• [Task details]:
Sort through the material below and copy each line with "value".

• [Input data]:
......

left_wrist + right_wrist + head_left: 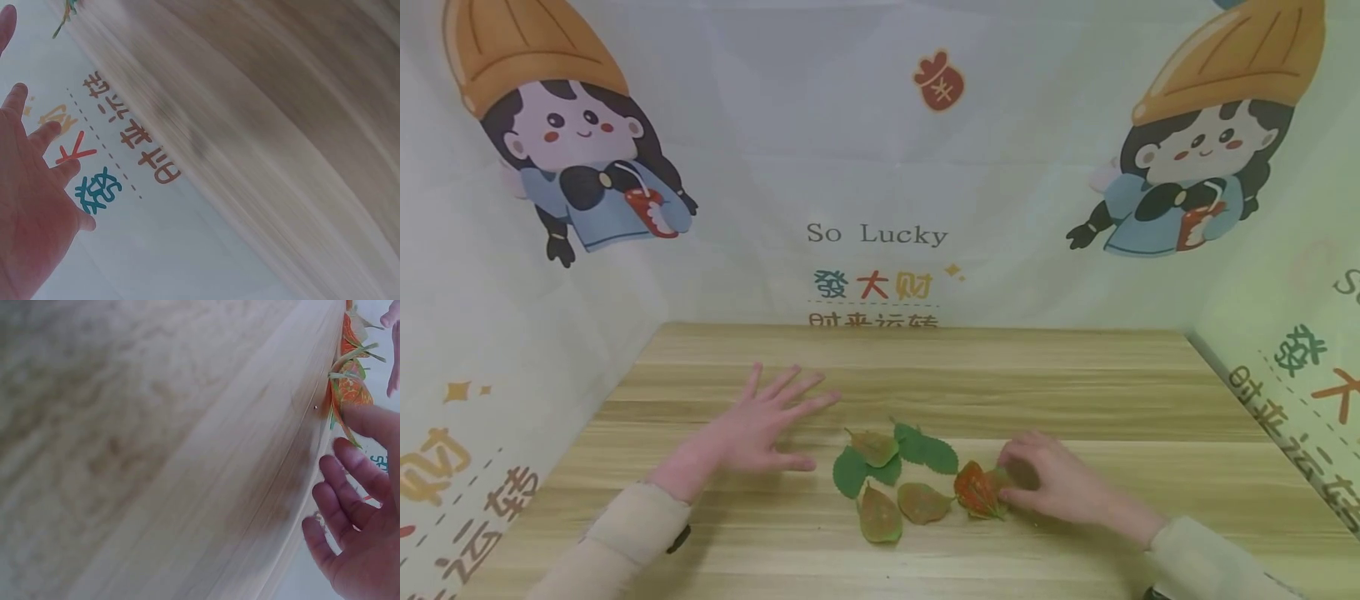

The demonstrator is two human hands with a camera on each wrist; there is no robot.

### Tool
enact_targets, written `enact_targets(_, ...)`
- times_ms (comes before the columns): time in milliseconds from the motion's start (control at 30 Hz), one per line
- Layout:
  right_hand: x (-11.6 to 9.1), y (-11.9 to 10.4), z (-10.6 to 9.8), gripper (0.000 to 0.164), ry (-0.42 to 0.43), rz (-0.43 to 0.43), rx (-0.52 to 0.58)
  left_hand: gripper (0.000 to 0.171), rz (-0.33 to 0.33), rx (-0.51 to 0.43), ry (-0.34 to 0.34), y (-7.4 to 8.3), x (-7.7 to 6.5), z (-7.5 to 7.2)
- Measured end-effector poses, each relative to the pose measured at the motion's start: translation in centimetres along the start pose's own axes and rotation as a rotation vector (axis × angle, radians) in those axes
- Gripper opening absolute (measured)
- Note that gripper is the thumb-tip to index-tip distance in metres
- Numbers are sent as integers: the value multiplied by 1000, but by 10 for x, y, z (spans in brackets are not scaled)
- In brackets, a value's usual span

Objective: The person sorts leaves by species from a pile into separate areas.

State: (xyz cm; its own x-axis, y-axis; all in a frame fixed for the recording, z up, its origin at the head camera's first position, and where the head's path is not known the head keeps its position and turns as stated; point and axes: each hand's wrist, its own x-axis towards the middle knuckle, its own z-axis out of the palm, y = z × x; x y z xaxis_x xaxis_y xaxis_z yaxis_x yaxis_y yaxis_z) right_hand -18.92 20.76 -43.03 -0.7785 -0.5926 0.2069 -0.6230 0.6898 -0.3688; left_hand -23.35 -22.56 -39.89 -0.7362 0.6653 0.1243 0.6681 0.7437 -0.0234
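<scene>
Several leaves lie in a loose cluster near the middle of the table. Brownish leaves with green edges point(878, 515) are at the front, and another brownish leaf point(874, 448) overlaps dark green leaves point(850, 472) behind. At the right end is a red-orange veined leaf point(976, 490). My right hand point(1056, 479) holds a leaf point(355, 392) at its edge between thumb and index finger; its other fingers curve loosely. Left of the cluster, my left hand point(760, 429) has its fingers spread and holds nothing; the left wrist view shows its palm side.
The wood-grain table point(925, 375) runs back to a pale printed cloth point(775, 167) that hangs behind it and along both sides. Cartoon figures and lettering cover the cloth. Light sleeves point(1210, 558) reach both wrists.
</scene>
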Motion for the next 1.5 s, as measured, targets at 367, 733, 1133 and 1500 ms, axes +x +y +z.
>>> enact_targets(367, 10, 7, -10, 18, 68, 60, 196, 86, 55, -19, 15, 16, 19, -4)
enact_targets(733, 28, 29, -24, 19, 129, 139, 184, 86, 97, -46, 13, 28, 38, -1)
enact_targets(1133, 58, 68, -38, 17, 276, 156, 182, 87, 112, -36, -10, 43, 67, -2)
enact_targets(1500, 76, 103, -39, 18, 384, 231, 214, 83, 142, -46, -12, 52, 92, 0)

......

• [Reply]:
- Numbers are sent as integers: the value multiplied by 1000, but by 10 for x, y, z (spans in brackets are not scaled)
- In brackets, a value's usual span

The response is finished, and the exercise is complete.